Supplied material >>
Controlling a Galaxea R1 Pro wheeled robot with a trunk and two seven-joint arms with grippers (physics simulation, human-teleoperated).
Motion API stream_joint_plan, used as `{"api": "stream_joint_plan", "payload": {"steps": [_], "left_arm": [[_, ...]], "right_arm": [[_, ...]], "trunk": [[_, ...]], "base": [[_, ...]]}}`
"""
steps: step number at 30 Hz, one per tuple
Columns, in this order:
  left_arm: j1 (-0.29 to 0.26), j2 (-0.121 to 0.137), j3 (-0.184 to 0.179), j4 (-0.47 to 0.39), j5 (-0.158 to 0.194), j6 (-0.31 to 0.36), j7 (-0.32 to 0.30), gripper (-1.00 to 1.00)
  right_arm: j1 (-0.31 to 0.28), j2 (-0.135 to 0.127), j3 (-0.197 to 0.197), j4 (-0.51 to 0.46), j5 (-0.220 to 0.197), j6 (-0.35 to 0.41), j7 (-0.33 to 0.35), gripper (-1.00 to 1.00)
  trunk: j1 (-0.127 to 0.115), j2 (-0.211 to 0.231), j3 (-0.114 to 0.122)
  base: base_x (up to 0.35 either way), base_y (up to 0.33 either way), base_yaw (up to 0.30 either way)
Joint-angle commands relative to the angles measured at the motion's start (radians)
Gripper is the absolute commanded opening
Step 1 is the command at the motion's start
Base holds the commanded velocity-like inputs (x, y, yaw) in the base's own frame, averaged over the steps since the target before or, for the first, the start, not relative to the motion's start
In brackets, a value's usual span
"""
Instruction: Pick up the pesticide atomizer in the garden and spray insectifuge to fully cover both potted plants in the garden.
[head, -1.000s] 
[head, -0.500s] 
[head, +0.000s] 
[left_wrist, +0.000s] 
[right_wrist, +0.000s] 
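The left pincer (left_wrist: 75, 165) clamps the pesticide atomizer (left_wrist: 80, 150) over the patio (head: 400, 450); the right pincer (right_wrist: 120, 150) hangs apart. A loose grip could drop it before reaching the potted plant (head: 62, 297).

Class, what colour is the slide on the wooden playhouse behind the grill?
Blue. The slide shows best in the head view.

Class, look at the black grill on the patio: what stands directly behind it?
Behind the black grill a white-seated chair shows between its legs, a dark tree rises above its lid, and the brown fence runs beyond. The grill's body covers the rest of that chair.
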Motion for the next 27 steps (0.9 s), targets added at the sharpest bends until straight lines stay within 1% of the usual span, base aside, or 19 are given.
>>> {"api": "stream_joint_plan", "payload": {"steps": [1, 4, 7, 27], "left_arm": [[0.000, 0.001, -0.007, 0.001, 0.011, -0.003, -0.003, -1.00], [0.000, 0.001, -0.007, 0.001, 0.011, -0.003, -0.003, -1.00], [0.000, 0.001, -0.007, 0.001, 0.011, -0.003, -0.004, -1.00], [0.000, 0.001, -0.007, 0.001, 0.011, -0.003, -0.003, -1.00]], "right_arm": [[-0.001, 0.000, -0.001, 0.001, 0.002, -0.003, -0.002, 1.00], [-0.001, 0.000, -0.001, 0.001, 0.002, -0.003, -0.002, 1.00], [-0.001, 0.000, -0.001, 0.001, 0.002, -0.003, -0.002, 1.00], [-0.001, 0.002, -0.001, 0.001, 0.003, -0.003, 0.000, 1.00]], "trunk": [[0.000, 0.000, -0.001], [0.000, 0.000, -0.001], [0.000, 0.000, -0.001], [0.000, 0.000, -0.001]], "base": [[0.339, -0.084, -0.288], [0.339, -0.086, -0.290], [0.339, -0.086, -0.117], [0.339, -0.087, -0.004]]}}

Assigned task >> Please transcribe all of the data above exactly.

Expected answer >>
Controlling a Galaxea R1 Pro wheeled robot with a trunk and two seven-joint arms with grippers (physics simulation, human-teleoperated).
Motion API stream_joint_plan, used as `{"api": "stream_joint_plan", "payload": {"steps": [_], "left_arm": [[_, ...]], "right_arm": [[_, ...]], "trunk": [[_, ...]], "base": [[_, ...]]}}`
"""
steps: step number at 30 Hz, one per tuple
Columns, in this order:
  left_arm: j1 (-0.29 to 0.26), j2 (-0.121 to 0.137), j3 (-0.184 to 0.179), j4 (-0.47 to 0.39), j5 (-0.158 to 0.194), j6 (-0.31 to 0.36), j7 (-0.32 to 0.30), gripper (-1.00 to 1.00)
  right_arm: j1 (-0.31 to 0.28), j2 (-0.135 to 0.127), j3 (-0.197 to 0.197), j4 (-0.51 to 0.46), j5 (-0.220 to 0.197), j6 (-0.35 to 0.41), j7 (-0.33 to 0.35), gripper (-1.00 to 1.00)
  trunk: j1 (-0.127 to 0.115), j2 (-0.211 to 0.231), j3 (-0.114 to 0.122)
  base: base_x (up to 0.35 either way), base_y (up to 0.33 either way), base_yaw (up to 0.30 either way)
Joint-angle commands relative to the angles measured at the motion's start (radians)
Gripper is the absolute commanded opening
Step 1 is the command at the motion's start
Base holds the commanded velocity-like inputs (x, y, yaw) in the base's own frame, averaged over the steps since the target before or, for the first, the start, not relative to the motion's start
In brackets, a value's usual span
"""
Instruction: Pick up the pesticide atomizer in the garden and spray insectifuge to fully cover both potted plants in the garden.
[head, -1.000s] 
[head, -0.500s] 
[head, +0.000s] 
[left_wrist, +0.000s] 
[right_wrist, +0.000s] 
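The left pincer (left_wrist: 75, 165) clamps the pesticide atomizer (left_wrist: 80, 150) over the patio (head: 400, 450); the right pincer (right_wrist: 120, 150) hangs apart. A loose grip could drop it before reaching the potted plant (head: 62, 297).

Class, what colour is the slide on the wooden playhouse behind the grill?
Blue. The slide shows best in the head view.

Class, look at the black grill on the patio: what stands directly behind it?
Behind the black grill a white-seated chair shows between its legs, a dark tree rises above its lid, and the brown fence runs beyond. The grill's body covers the rest of that chair.
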Motion for the next 27 steps (0.9 s), targets added at the sharpest bends until straight lines stay within 1% of the usual span, base aside, or 19 are given.
>>> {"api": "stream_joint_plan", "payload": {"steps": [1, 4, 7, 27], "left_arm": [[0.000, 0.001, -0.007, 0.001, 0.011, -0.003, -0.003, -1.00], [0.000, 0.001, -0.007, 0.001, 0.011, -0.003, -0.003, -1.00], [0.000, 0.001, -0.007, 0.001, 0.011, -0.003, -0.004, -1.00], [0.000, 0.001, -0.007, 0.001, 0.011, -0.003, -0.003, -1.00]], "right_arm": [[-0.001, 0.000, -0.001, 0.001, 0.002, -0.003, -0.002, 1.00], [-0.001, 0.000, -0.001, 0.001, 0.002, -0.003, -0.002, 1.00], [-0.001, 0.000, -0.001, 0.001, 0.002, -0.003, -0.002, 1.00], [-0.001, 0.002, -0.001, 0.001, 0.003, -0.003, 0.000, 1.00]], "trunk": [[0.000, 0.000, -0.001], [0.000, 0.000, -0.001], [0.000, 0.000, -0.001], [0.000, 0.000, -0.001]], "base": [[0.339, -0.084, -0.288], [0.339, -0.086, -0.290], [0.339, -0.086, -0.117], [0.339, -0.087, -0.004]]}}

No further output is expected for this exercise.